> **Given data**:

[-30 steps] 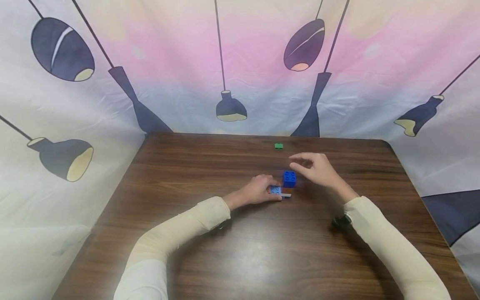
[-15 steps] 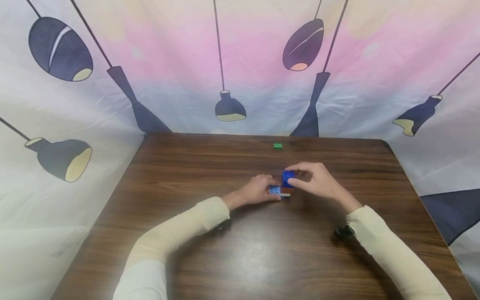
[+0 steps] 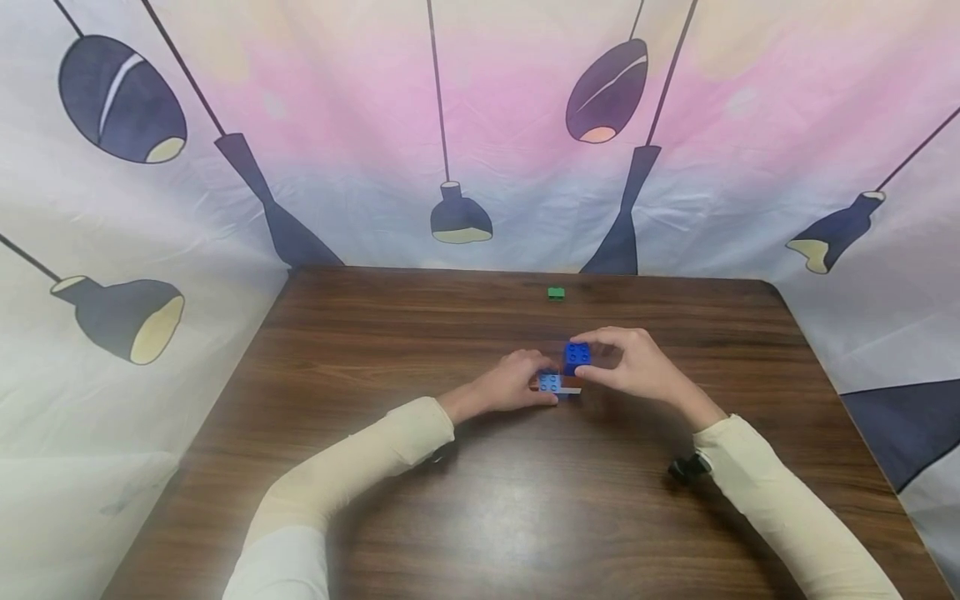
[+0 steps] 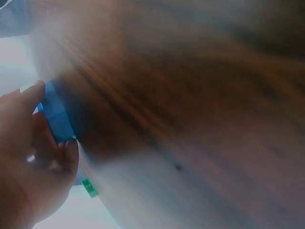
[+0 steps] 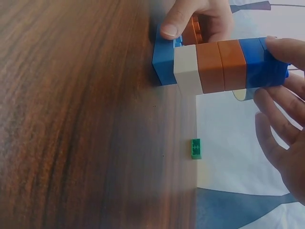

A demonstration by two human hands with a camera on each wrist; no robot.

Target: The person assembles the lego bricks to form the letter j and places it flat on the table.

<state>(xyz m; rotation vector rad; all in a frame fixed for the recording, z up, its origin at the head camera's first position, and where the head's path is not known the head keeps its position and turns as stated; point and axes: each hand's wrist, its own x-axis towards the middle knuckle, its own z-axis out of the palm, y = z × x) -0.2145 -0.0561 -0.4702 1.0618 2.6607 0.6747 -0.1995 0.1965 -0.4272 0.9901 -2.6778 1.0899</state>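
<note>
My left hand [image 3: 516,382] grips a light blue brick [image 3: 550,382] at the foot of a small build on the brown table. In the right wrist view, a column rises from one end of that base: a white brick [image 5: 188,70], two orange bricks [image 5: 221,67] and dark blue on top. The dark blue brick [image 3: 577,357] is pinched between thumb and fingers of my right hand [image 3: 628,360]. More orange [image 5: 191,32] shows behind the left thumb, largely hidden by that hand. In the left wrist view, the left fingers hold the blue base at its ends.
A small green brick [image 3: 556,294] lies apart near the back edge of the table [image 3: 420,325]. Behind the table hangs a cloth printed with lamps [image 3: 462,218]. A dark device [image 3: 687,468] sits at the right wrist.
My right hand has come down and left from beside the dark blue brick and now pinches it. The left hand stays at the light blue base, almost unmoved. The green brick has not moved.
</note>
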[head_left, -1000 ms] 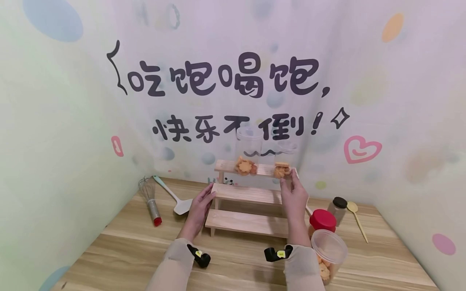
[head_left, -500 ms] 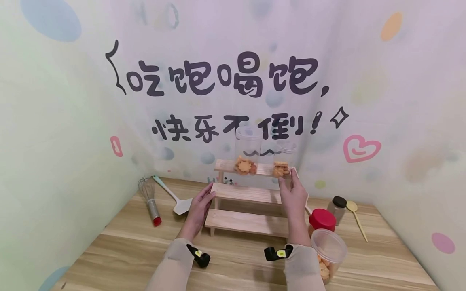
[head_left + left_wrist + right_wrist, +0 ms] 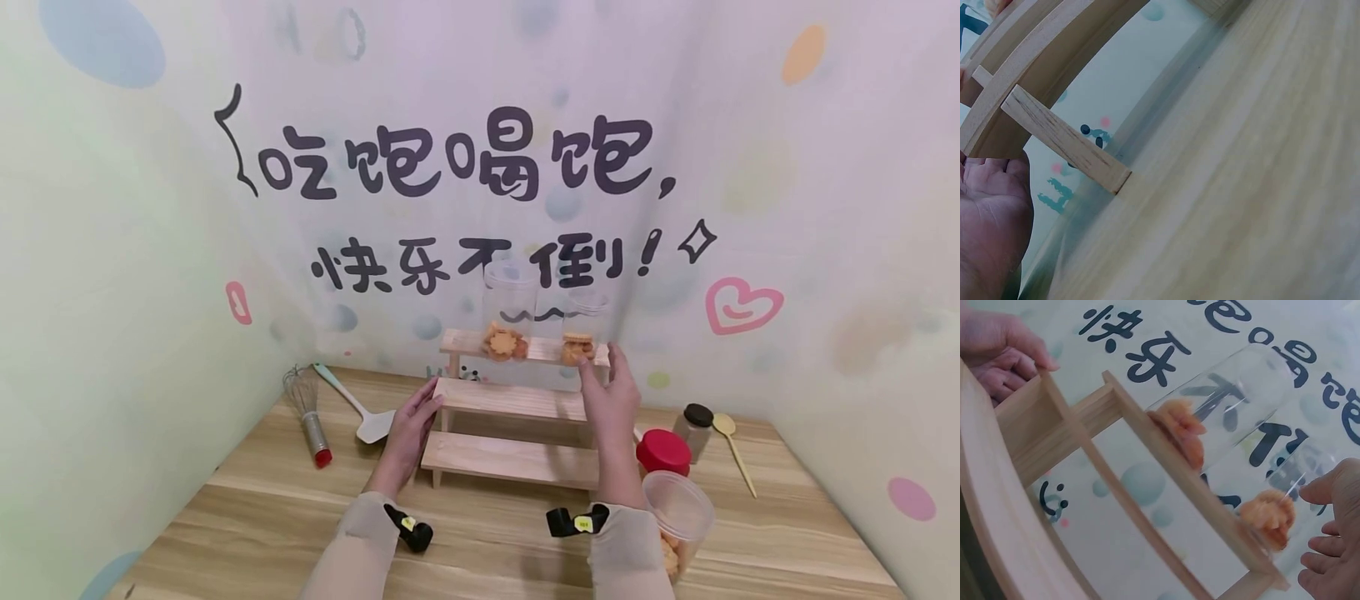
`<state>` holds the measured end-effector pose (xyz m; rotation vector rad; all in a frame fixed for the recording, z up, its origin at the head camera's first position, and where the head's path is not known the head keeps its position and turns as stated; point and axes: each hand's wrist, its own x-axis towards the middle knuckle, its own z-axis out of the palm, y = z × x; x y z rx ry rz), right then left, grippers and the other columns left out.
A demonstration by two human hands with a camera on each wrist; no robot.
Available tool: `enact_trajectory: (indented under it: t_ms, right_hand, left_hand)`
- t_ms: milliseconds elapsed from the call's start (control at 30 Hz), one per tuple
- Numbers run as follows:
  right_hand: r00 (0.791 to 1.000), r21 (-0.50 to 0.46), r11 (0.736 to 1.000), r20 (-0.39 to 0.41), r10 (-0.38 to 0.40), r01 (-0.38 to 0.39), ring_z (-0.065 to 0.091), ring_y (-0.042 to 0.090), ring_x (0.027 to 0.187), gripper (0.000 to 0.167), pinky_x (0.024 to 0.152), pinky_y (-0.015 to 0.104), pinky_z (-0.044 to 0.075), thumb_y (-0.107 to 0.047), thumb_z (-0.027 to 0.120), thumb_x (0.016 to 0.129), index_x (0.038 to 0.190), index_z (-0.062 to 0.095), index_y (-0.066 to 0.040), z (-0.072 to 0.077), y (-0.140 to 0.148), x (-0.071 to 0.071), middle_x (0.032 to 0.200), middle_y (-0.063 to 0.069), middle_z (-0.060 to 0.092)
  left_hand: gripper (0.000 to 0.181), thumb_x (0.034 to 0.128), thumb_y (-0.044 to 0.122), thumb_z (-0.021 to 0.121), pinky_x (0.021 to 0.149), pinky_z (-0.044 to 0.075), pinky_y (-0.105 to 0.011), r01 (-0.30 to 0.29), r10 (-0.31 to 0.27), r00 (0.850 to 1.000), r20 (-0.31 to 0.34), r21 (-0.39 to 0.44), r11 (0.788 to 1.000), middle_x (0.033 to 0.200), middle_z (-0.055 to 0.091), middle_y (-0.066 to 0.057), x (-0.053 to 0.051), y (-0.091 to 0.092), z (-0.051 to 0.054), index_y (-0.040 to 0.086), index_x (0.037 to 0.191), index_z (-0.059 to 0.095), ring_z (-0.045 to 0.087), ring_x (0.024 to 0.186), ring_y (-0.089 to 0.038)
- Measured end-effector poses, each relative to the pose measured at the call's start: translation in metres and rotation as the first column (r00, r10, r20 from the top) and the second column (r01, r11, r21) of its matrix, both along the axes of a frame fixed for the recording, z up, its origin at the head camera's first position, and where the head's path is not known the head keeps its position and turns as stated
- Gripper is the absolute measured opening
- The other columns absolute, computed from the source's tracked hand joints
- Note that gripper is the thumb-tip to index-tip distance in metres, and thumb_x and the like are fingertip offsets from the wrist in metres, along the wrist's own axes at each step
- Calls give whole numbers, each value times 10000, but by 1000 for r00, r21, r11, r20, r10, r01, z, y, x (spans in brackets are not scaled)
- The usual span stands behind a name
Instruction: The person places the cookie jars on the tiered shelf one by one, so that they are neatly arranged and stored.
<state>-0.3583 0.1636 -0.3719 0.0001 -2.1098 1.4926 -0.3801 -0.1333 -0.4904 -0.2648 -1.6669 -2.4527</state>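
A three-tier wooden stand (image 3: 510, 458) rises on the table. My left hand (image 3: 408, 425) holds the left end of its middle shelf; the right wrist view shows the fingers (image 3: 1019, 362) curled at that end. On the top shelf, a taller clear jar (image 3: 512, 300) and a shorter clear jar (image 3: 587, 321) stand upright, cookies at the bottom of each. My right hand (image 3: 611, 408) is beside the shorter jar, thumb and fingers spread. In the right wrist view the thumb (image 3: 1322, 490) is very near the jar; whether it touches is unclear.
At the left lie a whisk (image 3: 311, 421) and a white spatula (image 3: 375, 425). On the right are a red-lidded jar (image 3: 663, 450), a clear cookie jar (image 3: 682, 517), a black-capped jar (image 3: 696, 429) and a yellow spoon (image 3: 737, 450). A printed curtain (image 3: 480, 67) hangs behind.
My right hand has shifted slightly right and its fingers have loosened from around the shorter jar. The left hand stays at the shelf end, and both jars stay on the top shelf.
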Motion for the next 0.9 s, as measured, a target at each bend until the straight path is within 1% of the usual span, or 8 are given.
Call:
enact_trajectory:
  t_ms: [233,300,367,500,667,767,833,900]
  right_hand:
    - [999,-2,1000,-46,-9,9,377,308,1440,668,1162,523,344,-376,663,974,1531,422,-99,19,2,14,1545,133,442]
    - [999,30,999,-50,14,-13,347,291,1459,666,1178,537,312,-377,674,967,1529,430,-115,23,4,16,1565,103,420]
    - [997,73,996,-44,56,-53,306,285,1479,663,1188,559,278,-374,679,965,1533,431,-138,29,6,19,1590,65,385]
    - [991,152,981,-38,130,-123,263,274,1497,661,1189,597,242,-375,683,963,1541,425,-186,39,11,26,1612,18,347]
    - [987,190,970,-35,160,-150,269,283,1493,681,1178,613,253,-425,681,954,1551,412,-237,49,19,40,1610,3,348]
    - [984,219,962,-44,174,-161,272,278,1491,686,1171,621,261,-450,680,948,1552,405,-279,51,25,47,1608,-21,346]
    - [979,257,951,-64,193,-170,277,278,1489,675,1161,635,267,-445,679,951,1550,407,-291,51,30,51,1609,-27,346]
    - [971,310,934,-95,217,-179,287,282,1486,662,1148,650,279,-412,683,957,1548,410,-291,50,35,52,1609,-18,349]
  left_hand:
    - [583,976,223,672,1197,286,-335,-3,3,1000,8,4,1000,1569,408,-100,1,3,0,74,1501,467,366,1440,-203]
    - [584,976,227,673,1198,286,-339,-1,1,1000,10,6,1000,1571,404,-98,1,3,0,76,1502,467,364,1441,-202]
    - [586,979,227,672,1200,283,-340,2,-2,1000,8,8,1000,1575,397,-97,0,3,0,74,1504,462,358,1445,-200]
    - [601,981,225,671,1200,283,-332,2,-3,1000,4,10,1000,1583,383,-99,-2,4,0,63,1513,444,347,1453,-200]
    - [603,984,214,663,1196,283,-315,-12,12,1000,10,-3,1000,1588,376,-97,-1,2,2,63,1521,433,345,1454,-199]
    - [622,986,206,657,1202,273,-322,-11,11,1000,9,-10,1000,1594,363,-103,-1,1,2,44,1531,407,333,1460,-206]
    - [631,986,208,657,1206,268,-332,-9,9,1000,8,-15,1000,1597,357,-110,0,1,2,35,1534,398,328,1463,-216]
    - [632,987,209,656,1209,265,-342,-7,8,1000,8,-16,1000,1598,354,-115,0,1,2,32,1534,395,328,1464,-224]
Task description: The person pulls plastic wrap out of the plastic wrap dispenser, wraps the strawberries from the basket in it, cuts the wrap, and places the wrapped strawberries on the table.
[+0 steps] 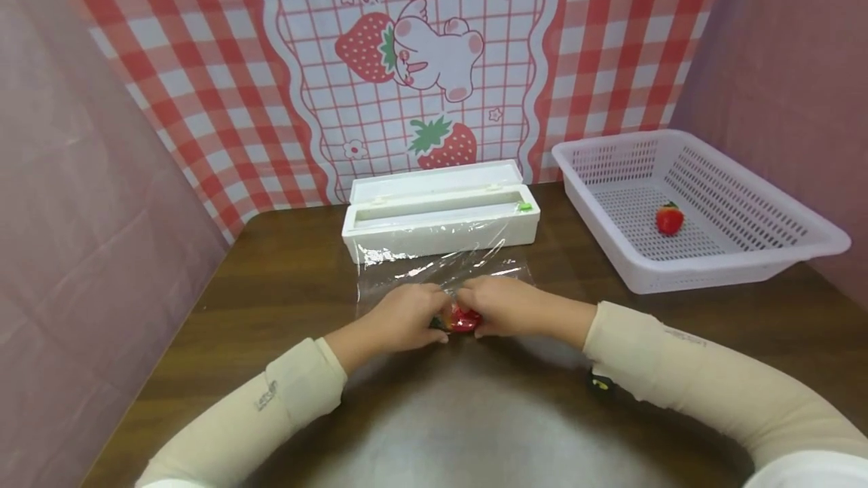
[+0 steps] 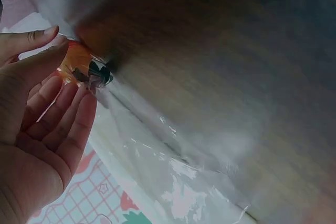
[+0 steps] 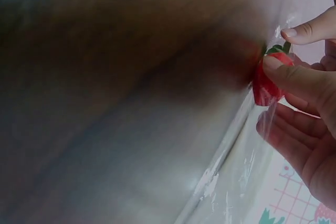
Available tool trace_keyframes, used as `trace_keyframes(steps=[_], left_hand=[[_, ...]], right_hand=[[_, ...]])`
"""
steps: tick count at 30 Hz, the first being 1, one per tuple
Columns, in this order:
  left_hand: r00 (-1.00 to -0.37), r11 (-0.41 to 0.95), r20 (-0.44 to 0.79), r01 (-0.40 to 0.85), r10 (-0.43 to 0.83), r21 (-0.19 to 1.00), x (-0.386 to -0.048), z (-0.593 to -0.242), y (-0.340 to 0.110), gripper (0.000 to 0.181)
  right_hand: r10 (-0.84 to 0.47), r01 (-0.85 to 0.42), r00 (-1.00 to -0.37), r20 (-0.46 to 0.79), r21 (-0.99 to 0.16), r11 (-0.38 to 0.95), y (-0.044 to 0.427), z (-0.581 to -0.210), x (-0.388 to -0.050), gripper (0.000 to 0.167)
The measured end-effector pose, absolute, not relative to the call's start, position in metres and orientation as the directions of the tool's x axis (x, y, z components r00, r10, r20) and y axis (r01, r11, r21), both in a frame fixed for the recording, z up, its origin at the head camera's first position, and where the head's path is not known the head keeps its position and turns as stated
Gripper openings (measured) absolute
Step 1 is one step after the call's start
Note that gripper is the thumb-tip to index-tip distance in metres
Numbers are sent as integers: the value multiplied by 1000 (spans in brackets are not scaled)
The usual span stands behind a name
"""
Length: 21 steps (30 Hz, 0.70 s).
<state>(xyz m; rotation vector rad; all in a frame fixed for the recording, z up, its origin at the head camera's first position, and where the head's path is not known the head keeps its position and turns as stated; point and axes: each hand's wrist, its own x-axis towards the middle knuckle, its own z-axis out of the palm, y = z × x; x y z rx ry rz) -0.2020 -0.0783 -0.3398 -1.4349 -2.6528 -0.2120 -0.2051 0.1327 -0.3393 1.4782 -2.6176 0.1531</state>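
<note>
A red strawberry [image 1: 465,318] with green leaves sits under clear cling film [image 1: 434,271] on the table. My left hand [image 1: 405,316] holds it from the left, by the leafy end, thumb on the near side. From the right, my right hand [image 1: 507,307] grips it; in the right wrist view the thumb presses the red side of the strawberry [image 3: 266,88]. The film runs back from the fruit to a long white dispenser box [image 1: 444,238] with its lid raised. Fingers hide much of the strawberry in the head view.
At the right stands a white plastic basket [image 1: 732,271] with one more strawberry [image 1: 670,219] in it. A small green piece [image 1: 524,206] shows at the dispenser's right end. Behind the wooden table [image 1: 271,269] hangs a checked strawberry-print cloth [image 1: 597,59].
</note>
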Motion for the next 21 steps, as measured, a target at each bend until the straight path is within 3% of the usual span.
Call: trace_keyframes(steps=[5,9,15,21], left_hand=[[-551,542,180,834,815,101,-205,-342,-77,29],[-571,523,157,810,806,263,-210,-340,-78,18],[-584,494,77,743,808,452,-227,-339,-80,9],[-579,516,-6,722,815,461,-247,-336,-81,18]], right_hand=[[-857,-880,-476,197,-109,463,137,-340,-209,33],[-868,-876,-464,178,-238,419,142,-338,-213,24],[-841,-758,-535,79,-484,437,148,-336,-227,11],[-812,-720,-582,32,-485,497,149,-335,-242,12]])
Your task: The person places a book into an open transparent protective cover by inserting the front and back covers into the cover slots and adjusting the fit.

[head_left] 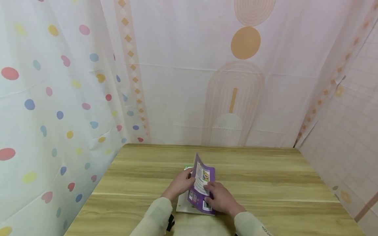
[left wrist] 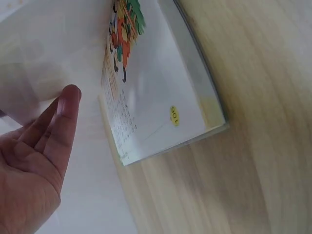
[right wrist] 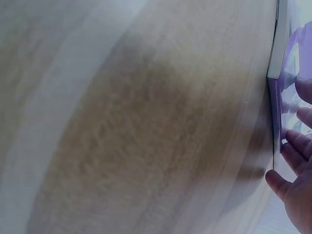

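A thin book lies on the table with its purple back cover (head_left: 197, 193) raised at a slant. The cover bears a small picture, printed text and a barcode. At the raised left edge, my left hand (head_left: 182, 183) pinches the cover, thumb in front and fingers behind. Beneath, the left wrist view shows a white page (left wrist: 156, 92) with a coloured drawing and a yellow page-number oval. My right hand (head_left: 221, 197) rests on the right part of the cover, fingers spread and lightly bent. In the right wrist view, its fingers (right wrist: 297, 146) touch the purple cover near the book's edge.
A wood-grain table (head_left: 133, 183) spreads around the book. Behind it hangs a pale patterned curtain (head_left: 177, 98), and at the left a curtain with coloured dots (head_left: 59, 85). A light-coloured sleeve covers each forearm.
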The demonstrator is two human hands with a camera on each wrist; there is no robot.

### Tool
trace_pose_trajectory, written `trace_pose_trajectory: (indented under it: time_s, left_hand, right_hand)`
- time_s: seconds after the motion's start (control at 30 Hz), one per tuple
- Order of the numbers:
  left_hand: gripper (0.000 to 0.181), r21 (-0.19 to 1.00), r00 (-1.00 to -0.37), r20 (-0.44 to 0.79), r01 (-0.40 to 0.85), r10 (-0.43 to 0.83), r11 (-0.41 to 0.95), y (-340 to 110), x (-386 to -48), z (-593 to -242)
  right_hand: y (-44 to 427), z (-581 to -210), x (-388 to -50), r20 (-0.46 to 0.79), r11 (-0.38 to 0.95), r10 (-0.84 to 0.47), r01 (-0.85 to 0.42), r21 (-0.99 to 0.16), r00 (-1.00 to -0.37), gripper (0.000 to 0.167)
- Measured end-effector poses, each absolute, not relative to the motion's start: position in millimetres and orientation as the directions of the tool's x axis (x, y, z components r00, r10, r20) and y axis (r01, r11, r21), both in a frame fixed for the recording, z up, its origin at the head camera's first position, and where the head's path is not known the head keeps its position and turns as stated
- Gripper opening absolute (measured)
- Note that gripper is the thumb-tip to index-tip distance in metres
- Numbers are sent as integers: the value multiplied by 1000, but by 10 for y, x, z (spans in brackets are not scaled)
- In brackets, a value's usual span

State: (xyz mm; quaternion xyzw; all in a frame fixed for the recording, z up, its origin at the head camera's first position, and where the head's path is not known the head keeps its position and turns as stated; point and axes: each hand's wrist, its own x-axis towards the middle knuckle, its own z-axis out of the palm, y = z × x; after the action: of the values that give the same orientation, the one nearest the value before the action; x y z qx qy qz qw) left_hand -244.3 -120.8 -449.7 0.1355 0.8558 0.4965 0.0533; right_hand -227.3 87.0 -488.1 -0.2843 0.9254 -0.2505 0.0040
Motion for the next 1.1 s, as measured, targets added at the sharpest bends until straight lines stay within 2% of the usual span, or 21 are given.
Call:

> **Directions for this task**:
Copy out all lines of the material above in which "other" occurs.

> **Task answer**:
`<state>` holds the measured end-effector pose (xyz m; rotation vector rad; all in a frame fixed for the recording, z up, its origin at the head camera's first position, and where the head's path is not known the head keeps its position and turns as stated; point and axes: each hand's wrist, its own x-axis towards the middle knuckle, its own z-axis out of the palm, y = z × x; x y z rx ry rz), right then left, grippers and the other columns left out.
- The other columns absolute, computed from the source's tracked hand joints

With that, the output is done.